Other useful examples include the small number of protests against the executive order that have taken place outside of the Capitol.
At the so-called “Patriot’s Day” rally on April 20, a spokesperson for the Department of Public Safety said state troopers would be on hand to “make sure [the rally] remains peaceful,” just as any other.
In other words, the department wouldn’t be citing the roughly 200 people at the protest for violating health and safety guidelines, flooding the lobby of the Executive Tower until they were packed closely together.
Perhaps that was the right philosophy, Scott, the criminal justice professor, said. He called the protest a “delicate matter” in which enforcement could well have looked like “overreach,” even if police had the authority to treat the gathering as unlawful.
“You sometimes hear protestors saying it’s unconstitutional for the government to tell us what we can and cannot do. That’s flatly wrong,” he said. “The government has that moral and legal authority. Peoples’ lives are at stake.”
The irony, Scott said, is that a moderately sized gathering like the rally in question carries with it just as much health risk as serving a small number of customers at a business.
“A lot of people do have this very deep-seeded belief that the First Amendment does protect our right to get out in public and protest government action,” he said. “Nobody really associates doing business as a constitutional right.”
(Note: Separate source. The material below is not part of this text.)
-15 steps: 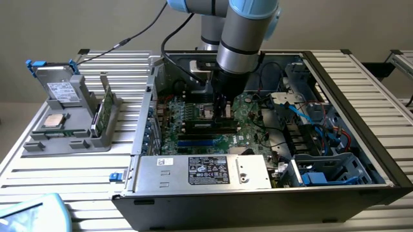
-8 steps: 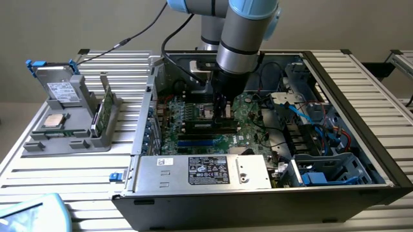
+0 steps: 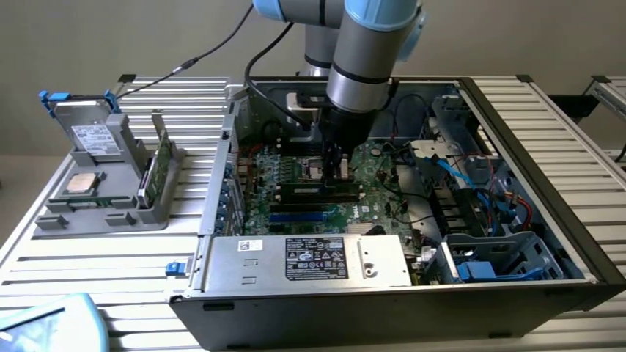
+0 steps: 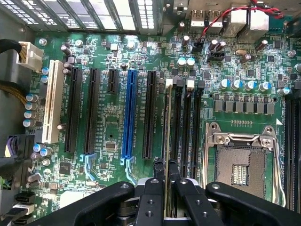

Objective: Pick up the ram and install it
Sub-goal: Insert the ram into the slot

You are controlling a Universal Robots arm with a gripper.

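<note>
Your claw (image 4: 168, 188) is closed on the ram (image 4: 168, 132), with one finger (image 4: 154, 193) pressed on each flat face. In the wrist view you see the stick edge-on, as a thin line running away from the claw. It is lined up along the memory slots (image 4: 182, 122), over the one nearest the black expansion slot (image 4: 149, 113). That puts it between the blue slot (image 4: 128, 113) and the open processor socket (image 4: 240, 160). Whether its bottom edge is already in the slot or just above it, you cannot tell from these views.

In the exterior view your arm (image 3: 362, 66) reaches straight down into the open computer case (image 3: 533, 125). The claw (image 3: 338, 167) is low over the middle of the motherboard (image 3: 293, 172), beside the socket. The silver power supply (image 3: 308, 260) fills the near side of the case.

The case lies on the slatted metal counter (image 3: 117, 257). On the exterior view's left, well apart from the claw, a gray holder (image 3: 98, 216) sits on the counter. It carries a hard drive (image 3: 93, 136) propped up at the back and a square silvery chip (image 3: 80, 183) lying flat. A second green stick (image 3: 157, 172) stands on edge along the side of the holder nearest the case.
</note>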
Additionally, Scott said it makes more sense to target businesses over individuals, as closing a business “regulates the behavior of all potential customers of that business.” In short, it’s a more effective use of resources.
Now, thanks to Ducey’s extension of the order, police have another two weeks – at a minimum – to hone their strategy.
And though police have shown little inclination to target individuals, which their counterparts in other states have done in enforcing stay-at-home orders far more often than here, there’s still reason for concern, said Jared Keenan, president of Arizona Attorneys for Criminal Justice.
“Any time you increase the reasons for police-citizen interaction, you’re going to increase the times that police are going to arrest you for things that aren’t related for the reason for initial contact,” he said. “Even if the police are generally doing educational outreach, there’s always that potential that it’ll lead to something else.”
And Ducey, typically a diplomatic politician whose desire to satisfy dozens of competing interests often steers him away from strong messaging, has ramped up his rhetoric. At a press conference April 29, he threatened business owners who chose to flaunt the order with jail time and fines, and told bar operators they’d be “playing with [their] liquor license” if they didn’t comply.
“I expect more regulation and stronger messaging to be coming,” said Viri Hernandez, executive director of Poder in Action, an activist group.
Like Keenan, she hasn’t heard of specific instances of police overreach or misconduct. But it’s something Poder is monitoring.
She said that many Arizonans – especially the working class, people of color and the unhoused – are at a risk of disproportionate enforcement. And these are the same people who have the least ability to stay at home, either because they don’t have one or they have to work, even if they’re educated on the public health risks.
“Immigrant communities, undocumented communities are some of the key workers who are keeping the city running at this moment,” Hernandez said. “There’s a potential for them being stopped because they’re out doing our job to keep our state going. When police come, one of the first questions they ask is for their ID.”
Scott, himself a former police officer, acknowledged that the policing of the public health crisis raised alarm bells even for
“We do have that tendency in society, whenever we have a new problem, we reflexively turn to the police and say, here, you have a law, you enforce it,” he said.